Comecei a pensar sobre as cenas da vida faz tempo, mas um episódio me fez voltar os pensamentos e resolvi falar sobre eles. Primeiro, uma pequena narração do episódio:

Lembro do dia em que cheguei em casa empolgado. Tinha nas mãos uma bolacha deliciosa, um filme show, um refrigerante e dois salgadinhos que sou fã. Sentei-me na mesa e comecei a comer a bolacha e beber o refrigerante, enquanto meus olhos não desprendiam da T.V., que exibia trailers de filme. “Pô, que louco! Comer coisas gostosas assistindo filme é muito bom”. Quando a bolacha acabou, fui ao sofá com os dois salgadinhos e o refrigerante em mãos. Ajeitei-me e o controle remoto passou depressa pelos outros trailers, queria começar a ver logo o mais importante. O filme estava para começar quando fui abrir o salgadinho… Parei na última hora, revoltado! “Seu burrão, comprou o salgadinho errado! Esse você nem come!” Que anti-clímax! Caramba, que anti-clímax total! Tive que sair de casa para trocar o tal salgadinho e durante o caminho pensei: “qual a importância desta cena para minha vida?”… “Qual a importância daquele momento que fiquei vendo trailers?”…

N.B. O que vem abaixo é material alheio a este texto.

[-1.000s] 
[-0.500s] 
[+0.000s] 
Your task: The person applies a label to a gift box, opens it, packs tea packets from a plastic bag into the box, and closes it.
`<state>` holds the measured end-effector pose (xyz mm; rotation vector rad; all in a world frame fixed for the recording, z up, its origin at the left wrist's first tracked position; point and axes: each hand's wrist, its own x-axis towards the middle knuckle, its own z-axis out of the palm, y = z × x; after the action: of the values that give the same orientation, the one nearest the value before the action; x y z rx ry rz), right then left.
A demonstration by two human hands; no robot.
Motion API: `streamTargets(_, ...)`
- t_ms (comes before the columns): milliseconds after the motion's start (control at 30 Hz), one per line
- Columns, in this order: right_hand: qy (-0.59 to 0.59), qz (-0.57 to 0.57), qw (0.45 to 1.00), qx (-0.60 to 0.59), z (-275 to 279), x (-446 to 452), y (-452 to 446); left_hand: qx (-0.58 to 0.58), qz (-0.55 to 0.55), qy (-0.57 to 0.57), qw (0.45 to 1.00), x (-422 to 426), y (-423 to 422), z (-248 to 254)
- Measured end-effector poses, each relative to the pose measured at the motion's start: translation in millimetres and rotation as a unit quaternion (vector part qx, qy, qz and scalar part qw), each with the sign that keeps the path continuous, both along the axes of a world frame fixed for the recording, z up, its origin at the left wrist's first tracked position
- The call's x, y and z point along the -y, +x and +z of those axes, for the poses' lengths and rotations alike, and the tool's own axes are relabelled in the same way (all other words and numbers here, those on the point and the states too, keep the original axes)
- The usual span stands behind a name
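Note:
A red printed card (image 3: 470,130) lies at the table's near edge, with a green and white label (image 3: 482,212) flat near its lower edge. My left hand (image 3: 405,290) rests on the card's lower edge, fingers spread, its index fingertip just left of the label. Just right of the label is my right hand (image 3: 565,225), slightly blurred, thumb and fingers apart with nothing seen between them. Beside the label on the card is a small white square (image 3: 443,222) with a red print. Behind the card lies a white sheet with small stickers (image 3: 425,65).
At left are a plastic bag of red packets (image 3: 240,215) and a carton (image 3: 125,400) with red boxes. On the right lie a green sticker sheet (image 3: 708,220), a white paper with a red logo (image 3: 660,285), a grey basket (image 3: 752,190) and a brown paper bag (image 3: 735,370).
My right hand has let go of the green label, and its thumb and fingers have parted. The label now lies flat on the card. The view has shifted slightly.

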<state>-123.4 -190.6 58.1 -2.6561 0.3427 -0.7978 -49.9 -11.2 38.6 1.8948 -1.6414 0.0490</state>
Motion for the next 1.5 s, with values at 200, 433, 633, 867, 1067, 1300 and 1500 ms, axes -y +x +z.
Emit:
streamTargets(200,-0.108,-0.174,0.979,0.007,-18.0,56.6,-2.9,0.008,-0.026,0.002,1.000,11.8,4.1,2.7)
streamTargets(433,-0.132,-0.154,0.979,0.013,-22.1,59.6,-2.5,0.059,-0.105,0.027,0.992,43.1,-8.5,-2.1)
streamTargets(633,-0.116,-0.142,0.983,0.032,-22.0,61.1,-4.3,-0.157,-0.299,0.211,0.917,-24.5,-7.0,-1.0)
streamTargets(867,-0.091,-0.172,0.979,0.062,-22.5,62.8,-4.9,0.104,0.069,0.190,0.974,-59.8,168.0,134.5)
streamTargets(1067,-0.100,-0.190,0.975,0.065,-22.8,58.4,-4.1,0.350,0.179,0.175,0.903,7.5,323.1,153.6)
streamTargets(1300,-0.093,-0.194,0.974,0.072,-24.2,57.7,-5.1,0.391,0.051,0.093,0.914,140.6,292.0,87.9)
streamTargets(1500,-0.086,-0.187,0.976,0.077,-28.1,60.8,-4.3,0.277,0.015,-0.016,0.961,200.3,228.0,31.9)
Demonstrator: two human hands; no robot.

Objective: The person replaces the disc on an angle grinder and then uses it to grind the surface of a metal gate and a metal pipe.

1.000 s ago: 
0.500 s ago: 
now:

Uma série de novas perguntas sobre a importância das cenas da minha vida começaram a me cercar… Fui obrigado a pensar no assunto e aqui tento resumir o que passou pela minha cabeça…

Eu vejo minha vida como um conjunto de cenas em seqüência… às vezes tenho até trilha sonora. Ir ao banheiro é uma cena, ir ao quarto é uma cena, conversar com amigos é uma cena, passar mal é uma cena, ficar pensando é uma cena (estilo Kurosawa, mas é uma cena…), dormir é uma cena, escrever é uma cena, etc..
Sempre tive para mim que o tempo e o espaço são cineastas parcimoniosos e que só colocam na minha frente cenas importantes para o filme da minha vida. Cada dia fica mais claro que estou errado… O tempo e o espaço são diretores de estilo psicodélico e filmam cenas com sentidos duvidosos, que quebram as cenas inteligíveis.

Muito do que acontece são apenas montes de cenas que poderiam ser jogadas fora. O difícil é um ator estrelinha como eu aceitar que minha habilidade seja desperdiçada em qualquer cena. Seria bem melhor para minha carreira que nenhum momento do rolo de filme comprado para mim fosse perdido, mas isto é pedir demais. Tenho que me adaptar aos diretores do filme e ensaiar cenas ao invés de gravá-las todas direto. Fica então uma pergunta: quando e com que material a versão final do longa metragem de minha vida será publicado?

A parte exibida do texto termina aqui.